**Task brief**:
Would you repeat the listing below exactly, with no pictures in it?

**Exercise material**:
☆ ☆ ☆ ☆

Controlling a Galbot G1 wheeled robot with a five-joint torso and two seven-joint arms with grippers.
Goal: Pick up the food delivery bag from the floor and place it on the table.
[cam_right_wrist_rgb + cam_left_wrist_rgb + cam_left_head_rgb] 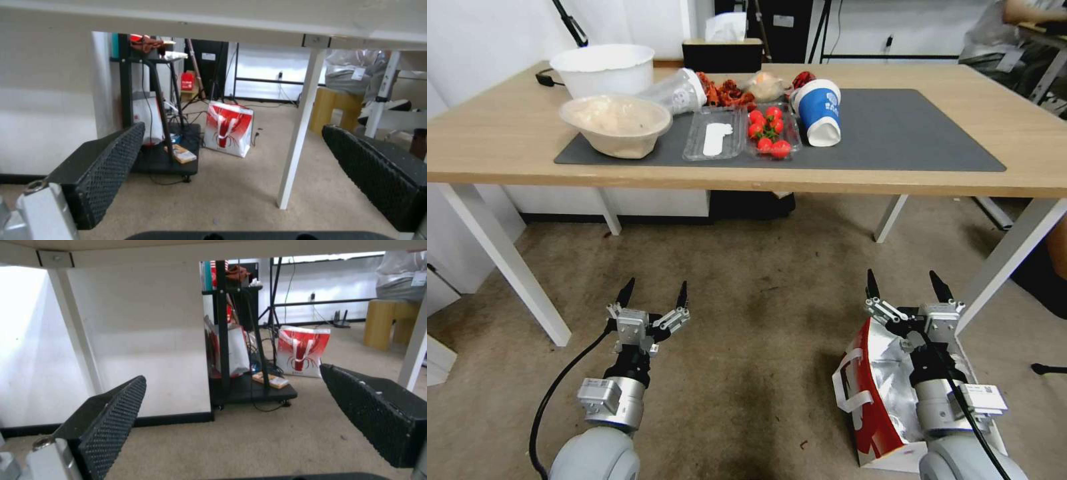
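Left claw hangs low over the floor, its two black ribbed fingers spread wide with nothing between them. Overhead runs the underside of the desk, one white leg coming down beside a white wall panel. Past the gap between the fingers stands a black wheeled rack stuffed with bags and cables. Beyond it, a red-and-white bag with white handles sits upright on the carpet, near a yellow stool.
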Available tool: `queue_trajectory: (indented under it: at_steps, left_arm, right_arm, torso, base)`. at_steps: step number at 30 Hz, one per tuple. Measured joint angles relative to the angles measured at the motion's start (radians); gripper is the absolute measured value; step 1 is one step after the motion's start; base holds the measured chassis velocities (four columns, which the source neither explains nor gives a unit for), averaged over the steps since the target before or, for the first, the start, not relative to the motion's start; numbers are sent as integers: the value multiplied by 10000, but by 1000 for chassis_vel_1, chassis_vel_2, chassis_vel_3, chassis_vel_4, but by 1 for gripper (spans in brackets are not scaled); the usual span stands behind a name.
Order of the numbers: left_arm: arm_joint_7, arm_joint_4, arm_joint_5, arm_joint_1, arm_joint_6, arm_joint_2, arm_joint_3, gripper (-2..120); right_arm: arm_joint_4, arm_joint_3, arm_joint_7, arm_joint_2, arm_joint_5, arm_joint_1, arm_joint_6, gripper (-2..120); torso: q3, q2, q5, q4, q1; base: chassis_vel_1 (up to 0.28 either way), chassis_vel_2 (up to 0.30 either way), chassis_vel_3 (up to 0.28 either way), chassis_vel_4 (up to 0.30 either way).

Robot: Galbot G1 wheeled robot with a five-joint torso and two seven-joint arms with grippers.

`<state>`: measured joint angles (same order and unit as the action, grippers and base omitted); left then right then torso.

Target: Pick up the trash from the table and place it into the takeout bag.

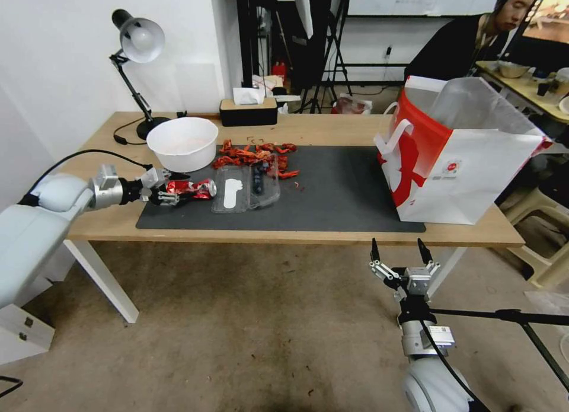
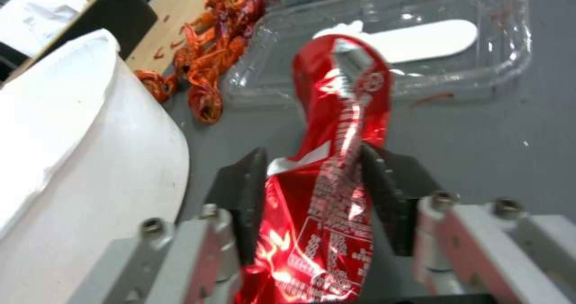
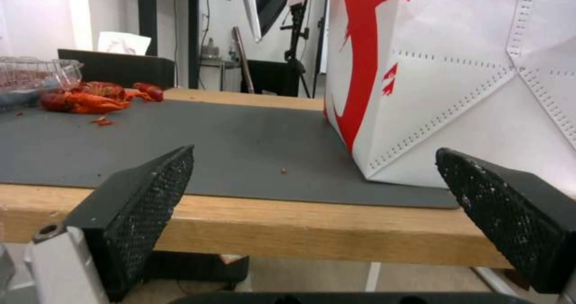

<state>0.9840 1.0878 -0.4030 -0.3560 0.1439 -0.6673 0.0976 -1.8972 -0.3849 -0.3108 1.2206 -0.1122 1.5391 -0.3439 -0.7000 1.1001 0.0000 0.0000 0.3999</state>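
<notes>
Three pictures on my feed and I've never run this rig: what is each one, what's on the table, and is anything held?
The wide picture comes from the robot's head camera, looking down at the table. The other two come from cameras on its wrists. The left gripper is shut on a crushed red can, close up in the left wrist view, just over the dark mat. The right gripper waits open below the table's front edge, near the takeout bag. Also on the table: a white bowl, red food scraps, a clear plastic tray, a lamp and a tissue box.
</notes>
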Motion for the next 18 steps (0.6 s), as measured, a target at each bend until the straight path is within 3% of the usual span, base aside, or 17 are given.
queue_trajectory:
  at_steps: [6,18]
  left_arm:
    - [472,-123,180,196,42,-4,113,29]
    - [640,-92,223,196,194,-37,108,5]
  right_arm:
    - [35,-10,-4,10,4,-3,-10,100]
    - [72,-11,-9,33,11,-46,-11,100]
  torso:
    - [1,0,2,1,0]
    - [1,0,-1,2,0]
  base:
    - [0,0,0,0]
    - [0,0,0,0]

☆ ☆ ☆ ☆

**Exercise answer**:
Controlling a Galbot G1 wheeled robot with a five-joint torso and two seven-joint arms with grippers.
Goal: Pick up the food delivery bag from the floor and place it on the table.
[cam_right_wrist_rgb + cam_left_wrist_rgb + cam_left_head_rgb] 
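Left claw hangs low over the floor, its two black ribbed fingers spread wide with nothing between them. Overhead runs the underside of the desk, one white leg coming down beside a white wall panel. Past the gap between the fingers stands a black wheeled rack stuffed with bags and cables. Beyond it, a red-and-white bag with white handles sits upright on the carpet, near a yellow stool.
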Available tool: `queue_trajectory: (indented under it: at_steps, left_arm, right_arm, torso, base)`. at_steps: step number at 30 Hz, one per tuple. Measured joint angles relative to the angles measured at the motion's start (radians); gripper is the absolute measured value; step 1 is one step after the motion's start; base holds the measured chassis velocities (four columns, which the source neither explains nor gives a unit for), averaged over the steps since the target before or, for the first, the start, not relative to the motion's start; numbers are sent as integers: the value multiplied by 10000, but by 1000 for chassis_vel_1, chassis_vel_2, chassis_vel_3, chassis_vel_4, but by 1 for gripper (spans in brackets are not scaled); the usual span stands behind a name.
Order of the numbers: left_arm: arm_joint_7, arm_joint_4, arm_joint_5, arm_joint_1, arm_joint_6, arm_joint_2, arm_joint_3, gripper (-2..120); right_arm: arm_joint_4, arm_joint_3, arm_joint_7, arm_joint_2, arm_joint_5, arm_joint_1, arm_joint_6, gripper (-2..120); torso: q3, q2, q5, q4, q1; base: chassis_vel_1 (up to 0.28 either way), chassis_vel_2 (up to 0.30 either way), chassis_vel_3 (up to 0.28 either way), chassis_vel_4 (up to 0.30 either way).

Robot: Galbot G1 wheeled robot with a five-joint torso and two seven-joint arms with grippers.

`<state>`: measured joint angles (same order and unit as the action, grippers and base omitted); left then right then torso.

Target: Pick up the trash from the table and place it into the takeout bag.


<state>0.9840 1.0878 -0.4030 -0.3560 0.1439 -0.6673 0.0976 -1.8972 -0.3849 -0.3108 1.2206 -0.1122 1.5391 -0.3439 -0.7000 1.1001 0.0000 0.0000 0.3999</state>
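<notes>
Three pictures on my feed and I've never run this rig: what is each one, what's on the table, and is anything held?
The wide picture comes from the robot's head camera, looking down at the table. The other two come from cameras on its wrists. The left gripper is shut on a crushed red can, close up in the left wrist view, just over the dark mat. The right gripper waits open below the table's front edge, near the takeout bag. Also on the table: a white bowl, red food scraps, a clear plastic tray, a lamp and a tissue box.
</notes>
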Motion for the next 18 steps (0.6 s), as measured, a target at each bend until the straight path is within 3% of the usual span, base aside, or 17 are given.
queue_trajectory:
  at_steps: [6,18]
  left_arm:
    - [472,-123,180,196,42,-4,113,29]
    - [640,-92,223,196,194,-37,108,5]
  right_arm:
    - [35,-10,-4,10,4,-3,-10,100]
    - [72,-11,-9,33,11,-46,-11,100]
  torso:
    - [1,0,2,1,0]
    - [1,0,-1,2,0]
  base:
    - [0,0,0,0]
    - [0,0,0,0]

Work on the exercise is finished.